* [About this exercise] Write out the following listing in full, exactly as it reads.

* [Given data]
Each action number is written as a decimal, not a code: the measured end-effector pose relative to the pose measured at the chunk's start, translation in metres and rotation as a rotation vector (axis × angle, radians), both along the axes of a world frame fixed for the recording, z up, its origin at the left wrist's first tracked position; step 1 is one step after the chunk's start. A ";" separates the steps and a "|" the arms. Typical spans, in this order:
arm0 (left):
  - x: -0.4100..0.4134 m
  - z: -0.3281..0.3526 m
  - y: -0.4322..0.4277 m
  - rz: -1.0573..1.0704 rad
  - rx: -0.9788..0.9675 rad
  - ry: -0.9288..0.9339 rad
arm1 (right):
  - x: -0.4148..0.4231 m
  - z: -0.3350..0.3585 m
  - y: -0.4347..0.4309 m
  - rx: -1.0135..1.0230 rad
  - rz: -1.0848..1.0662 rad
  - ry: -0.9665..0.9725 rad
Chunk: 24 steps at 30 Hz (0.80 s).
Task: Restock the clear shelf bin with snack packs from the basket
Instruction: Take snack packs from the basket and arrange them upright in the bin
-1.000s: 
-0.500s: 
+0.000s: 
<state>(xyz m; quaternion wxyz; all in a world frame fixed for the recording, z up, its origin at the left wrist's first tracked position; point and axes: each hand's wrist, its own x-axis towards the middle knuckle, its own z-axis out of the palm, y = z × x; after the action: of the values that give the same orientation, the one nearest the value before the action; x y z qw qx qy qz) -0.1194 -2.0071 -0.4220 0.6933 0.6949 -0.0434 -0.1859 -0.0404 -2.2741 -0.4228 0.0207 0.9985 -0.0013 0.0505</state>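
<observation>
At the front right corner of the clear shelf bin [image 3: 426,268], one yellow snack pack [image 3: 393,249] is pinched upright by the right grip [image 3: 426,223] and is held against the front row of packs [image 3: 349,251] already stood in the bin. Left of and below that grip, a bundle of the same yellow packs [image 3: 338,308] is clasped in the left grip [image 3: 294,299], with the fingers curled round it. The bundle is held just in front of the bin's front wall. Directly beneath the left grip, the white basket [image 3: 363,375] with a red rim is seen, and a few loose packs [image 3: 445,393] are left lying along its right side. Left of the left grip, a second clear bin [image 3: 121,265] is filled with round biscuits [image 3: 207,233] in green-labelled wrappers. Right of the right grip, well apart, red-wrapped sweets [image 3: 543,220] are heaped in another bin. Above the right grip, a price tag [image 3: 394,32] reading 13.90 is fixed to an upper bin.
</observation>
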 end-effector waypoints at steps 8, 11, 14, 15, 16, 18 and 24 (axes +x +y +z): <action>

* [Your solution]
Each action number is written as a decimal, not a code: the measured end-effector pose relative to the pose measured at the chunk's start, translation in metres and rotation as a rotation vector (axis × angle, radians), both along the axes of a world frame fixed for the recording, z up, its origin at the left wrist's first tracked position; step 1 is one step after the chunk's start. A ";" separates the steps and a "|" the arms. Typical spans, in this order:
arm0 (left):
  - x: -0.4100..0.4134 m
  - z: -0.3281..0.3526 m
  - y: -0.4322..0.4277 m
  - rz: -1.0573..1.0704 rad
  - rx: -0.9788..0.9675 rad
  - ry: -0.9288..0.9339 rad
arm1 (right):
  - x: -0.4148..0.4231 m
  - z: -0.3350..0.3585 m
  - y: -0.4347..0.4309 m
  - rx: -1.0135..1.0230 rad
  - rz: -1.0848..1.0662 rad
  - ry: -0.9665..0.9725 rad
Chunk: 24 steps at 30 Hz (0.80 s).
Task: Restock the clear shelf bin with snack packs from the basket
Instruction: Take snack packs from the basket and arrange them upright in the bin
-1.000s: 
-0.500s: 
+0.000s: 
<state>(xyz m; quaternion wxyz; all in a world frame fixed for the recording, z up, its origin at the left wrist's first tracked position; point and axes: each hand's wrist, its own x-axis towards the middle knuckle, its own z-axis out of the palm, y = z × x; after the action: of the values that give the same orientation, the one nearest the value before the action; x y z qw qx qy qz) -0.1194 -2.0071 -0.4220 0.6933 0.6949 -0.0434 -0.1859 -0.0404 -2.2741 -0.4228 0.0207 0.9985 -0.0013 0.0505</state>
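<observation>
At the front right corner of the clear shelf bin [image 3: 426,268], one yellow snack pack [image 3: 393,249] is pinched upright by the right grip [image 3: 426,223] and is held against the front row of packs [image 3: 349,251] already stood in the bin. Left of and below that grip, a bundle of the same yellow packs [image 3: 338,308] is clasped in the left grip [image 3: 294,299], with the fingers curled round it. The bundle is held just in front of the bin's front wall. Directly beneath the left grip, the white basket [image 3: 363,375] with a red rim is seen, and a few loose packs [image 3: 445,393] are left lying along its right side. Left of the left grip, a second clear bin [image 3: 121,265] is filled with round biscuits [image 3: 207,233] in green-labelled wrappers. Right of the right grip, well apart, red-wrapped sweets [image 3: 543,220] are heaped in another bin. Above the right grip, a price tag [image 3: 394,32] reading 13.90 is fixed to an upper bin.
</observation>
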 end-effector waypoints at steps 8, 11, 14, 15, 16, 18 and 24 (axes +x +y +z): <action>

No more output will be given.